Problem statement
Figure out the number of lines in the data that hold the string "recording". Reply with that figure only.
┌──
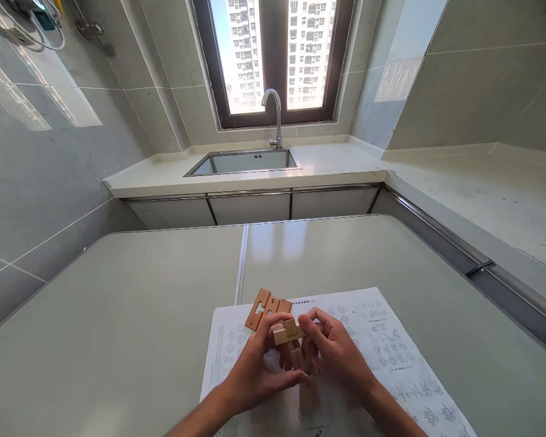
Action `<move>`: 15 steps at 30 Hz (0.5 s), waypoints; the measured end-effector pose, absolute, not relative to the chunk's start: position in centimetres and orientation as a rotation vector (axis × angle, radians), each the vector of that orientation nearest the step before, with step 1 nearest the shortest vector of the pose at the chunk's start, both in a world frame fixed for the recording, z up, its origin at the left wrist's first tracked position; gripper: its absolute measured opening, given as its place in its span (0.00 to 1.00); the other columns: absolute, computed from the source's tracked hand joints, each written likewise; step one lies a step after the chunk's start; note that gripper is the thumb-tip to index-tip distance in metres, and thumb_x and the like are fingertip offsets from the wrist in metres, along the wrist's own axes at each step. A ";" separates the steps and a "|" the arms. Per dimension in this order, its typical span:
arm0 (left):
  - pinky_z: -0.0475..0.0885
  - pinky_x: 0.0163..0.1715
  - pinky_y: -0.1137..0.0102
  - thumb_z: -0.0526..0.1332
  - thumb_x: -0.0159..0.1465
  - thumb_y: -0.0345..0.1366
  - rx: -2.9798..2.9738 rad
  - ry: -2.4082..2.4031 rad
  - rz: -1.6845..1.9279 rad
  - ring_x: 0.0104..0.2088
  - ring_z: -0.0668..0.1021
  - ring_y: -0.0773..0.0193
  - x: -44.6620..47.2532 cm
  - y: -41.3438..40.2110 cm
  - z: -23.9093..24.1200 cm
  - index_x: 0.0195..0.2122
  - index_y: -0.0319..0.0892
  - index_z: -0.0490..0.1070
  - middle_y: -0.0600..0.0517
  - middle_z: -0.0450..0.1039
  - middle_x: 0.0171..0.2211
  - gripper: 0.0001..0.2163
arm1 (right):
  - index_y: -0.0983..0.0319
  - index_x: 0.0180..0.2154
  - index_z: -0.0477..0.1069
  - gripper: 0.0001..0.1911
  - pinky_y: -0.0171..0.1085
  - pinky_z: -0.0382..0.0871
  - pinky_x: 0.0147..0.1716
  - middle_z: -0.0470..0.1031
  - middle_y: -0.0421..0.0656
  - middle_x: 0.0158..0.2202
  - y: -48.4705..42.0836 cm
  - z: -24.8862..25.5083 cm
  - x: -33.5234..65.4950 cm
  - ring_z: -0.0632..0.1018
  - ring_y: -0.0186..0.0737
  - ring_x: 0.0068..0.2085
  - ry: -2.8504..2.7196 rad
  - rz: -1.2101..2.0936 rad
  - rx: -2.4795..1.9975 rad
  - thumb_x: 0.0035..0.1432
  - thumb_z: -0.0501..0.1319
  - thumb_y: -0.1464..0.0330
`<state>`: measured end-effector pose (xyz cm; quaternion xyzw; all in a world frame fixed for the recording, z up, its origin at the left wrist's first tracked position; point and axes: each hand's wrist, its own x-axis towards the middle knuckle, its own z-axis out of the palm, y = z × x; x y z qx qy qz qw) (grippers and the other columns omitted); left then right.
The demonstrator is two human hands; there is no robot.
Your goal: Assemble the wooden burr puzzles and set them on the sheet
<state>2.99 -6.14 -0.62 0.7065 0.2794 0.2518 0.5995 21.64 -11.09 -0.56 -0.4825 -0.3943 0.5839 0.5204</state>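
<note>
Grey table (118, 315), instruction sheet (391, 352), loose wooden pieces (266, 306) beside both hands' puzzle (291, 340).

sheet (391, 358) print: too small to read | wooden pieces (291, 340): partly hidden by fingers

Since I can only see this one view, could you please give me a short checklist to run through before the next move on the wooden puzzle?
1. Left hand has a firm hold on the wooden puzzle pieces: ok.
2. Right hand supports the same cluster from the other side: ok.
3. Loose notched pieces lie within reach, on the sheet's far edge: ok.
4. Instruction sheet lies flat under the hands: ok.
5. Matching diagram readable: cannot tell, print too small.
6. Pieces seated squarely in each other: cannot tell, fingers cover the joints.
</note>
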 end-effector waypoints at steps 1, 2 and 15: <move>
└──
Task solution
2